A true story from PUBG
“I think I hear footsteps outside” Akiko whispered. I was confident we’d be safe, at least for a while, in the mountain shack we’d found. Our blessed respite from the cruel world of PUBG was about to be shattered.
“Stay here, I’ll check it out”. I opened the door and creeped around the outside of the building. “They think they can come here and threaten… ” I didn’t get a chance to finish my thought as it was unceremoniously interrupted by a shotgun blast to the back of my head.
Akiko screamed as she watched through the window. I fell to my knees and tried in vain to crawl back to the door. He stood over me, gun in hand, preparing a second shot to end my suffering.
But the shot didn’t come. He’d noticed movement inside the house. The bastard turned his attention toward my wife and there was nothing I could do about it.
In a panic, hands shaking, Akiko burst from the cabin firing wildly. But alas, her bullets did not meet their intended target.
The cutthroat returned fire and brutally put her down. I collapse only inches from her sprawled body. She died trying to save me.
Why PUBG is good
PUBG (and the survival/battle royale rules that Brendan Greene and others have developed and tweaked) breaks with tradition in a lot of ways:
- There is no story (other than your own)
- There is no voice acting (other than the occasional grunt)
- There are no cut scenes
- There is no text chat
- Name labels are not drawn over enemies
- A single round can last up to 35 minutes
- Matchmaker ignores skill/ratings and just puts everybody together
- It can be unfair. It’s not designed to be fair
You are dumped into a large open world with random loot and vehicle placements. It supports varied play styles, you can rambo it up and shoot everyone, or be stealthy and win without firing a shot. There really isn’t a wrong way to play.
A big part of the allure is the variety of situations that can occur due to randomness. No two games are alike. The scavenging aspect is a form of slot machine gambling (the good kind, not to be confused with money sucking loot crates), will you find that 8x scope in that bathroom or just another pair of shoes?

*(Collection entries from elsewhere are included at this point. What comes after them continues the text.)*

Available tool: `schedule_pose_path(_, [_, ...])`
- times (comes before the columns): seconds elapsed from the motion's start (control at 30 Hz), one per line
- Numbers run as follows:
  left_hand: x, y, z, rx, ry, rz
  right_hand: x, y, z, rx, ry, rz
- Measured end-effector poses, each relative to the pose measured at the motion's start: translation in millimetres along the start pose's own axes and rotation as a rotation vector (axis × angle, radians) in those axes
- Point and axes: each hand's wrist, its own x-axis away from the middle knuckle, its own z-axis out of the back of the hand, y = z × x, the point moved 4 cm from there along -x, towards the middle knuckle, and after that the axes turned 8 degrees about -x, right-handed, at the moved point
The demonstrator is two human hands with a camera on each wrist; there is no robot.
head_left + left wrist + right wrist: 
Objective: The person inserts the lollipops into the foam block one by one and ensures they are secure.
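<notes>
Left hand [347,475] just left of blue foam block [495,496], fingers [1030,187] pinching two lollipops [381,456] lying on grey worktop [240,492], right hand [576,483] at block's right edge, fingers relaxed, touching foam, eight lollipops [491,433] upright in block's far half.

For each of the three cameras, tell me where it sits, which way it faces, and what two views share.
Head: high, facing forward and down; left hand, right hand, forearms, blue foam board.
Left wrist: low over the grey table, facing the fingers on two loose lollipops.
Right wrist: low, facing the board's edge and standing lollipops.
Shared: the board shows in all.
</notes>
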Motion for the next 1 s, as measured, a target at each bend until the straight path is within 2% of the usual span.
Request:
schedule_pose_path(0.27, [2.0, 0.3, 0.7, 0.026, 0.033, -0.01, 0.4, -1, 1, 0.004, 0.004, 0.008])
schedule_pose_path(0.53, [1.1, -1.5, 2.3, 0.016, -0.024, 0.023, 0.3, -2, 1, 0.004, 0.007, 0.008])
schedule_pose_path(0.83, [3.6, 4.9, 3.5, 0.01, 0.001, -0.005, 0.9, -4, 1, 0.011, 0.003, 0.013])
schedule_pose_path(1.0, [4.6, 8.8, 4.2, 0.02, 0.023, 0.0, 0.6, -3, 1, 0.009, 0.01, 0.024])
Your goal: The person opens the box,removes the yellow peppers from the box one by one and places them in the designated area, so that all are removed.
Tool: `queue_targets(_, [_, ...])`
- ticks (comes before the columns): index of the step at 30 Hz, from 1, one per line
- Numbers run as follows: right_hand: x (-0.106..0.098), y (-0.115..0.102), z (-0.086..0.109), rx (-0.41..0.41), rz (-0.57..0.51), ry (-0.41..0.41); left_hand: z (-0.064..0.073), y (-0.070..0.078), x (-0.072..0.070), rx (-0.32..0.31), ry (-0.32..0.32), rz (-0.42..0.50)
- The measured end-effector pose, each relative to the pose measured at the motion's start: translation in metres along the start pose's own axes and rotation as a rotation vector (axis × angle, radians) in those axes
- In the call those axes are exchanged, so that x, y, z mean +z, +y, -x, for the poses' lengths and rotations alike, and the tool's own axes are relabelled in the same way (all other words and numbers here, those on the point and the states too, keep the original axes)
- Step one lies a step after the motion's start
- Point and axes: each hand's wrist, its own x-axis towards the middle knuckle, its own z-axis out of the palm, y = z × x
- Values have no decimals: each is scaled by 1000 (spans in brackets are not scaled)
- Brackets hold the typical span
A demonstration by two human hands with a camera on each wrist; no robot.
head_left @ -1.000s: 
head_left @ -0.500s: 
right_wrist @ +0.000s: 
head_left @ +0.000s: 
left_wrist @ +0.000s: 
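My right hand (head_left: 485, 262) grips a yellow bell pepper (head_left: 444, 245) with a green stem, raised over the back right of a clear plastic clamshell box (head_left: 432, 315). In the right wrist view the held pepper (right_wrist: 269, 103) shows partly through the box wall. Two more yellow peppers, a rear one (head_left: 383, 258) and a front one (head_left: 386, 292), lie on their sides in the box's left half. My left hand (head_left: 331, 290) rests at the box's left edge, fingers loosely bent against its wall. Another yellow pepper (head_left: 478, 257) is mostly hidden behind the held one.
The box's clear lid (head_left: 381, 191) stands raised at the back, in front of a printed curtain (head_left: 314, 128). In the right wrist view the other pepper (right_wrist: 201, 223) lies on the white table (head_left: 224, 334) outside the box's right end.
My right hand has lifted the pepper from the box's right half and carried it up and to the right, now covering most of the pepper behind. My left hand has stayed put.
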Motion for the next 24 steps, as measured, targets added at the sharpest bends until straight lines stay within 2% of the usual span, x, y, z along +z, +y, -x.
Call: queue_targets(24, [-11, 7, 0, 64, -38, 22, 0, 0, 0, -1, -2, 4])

If you can find the right pieces for your gun, you can sort of create a matching set that gives you an advantage. Looting more houses gives you more lottery tickets to scratch.
In some ways it takes inspiration from games like FTL or Weird Worlds: Return to Infinite Space in that random loot drives a game that lasts less than an hour. This combined with solid FPS gunplay and huge worlds (the “can’t find other players” problem has been neatly solved by an ever-shrinking playfield) present an amazing experience.
Loot crate controversy!
Jim Sterling is doing the Lord’s work by calling out the recent crate madness. I don’t think people should support premium games that give a clear round-winning advantage to those who spend more, play a different game instead.
I’ve never bought a loot crate in any game. PUBG’s cosmetic crates don’t bother me. I just sell the ones I naturally earn through gameplay via the Steam store. I’ve made $40+ US doing that so hey, it paid for the game. <shrug>
PUBG Bugs and technical considerations
Nothing is perfect. Cheating is rampant. To give you an idea, over 1.5 MILLION accounts have been banned from PUBG. (that’s $45M in purchased copies, it’s insane)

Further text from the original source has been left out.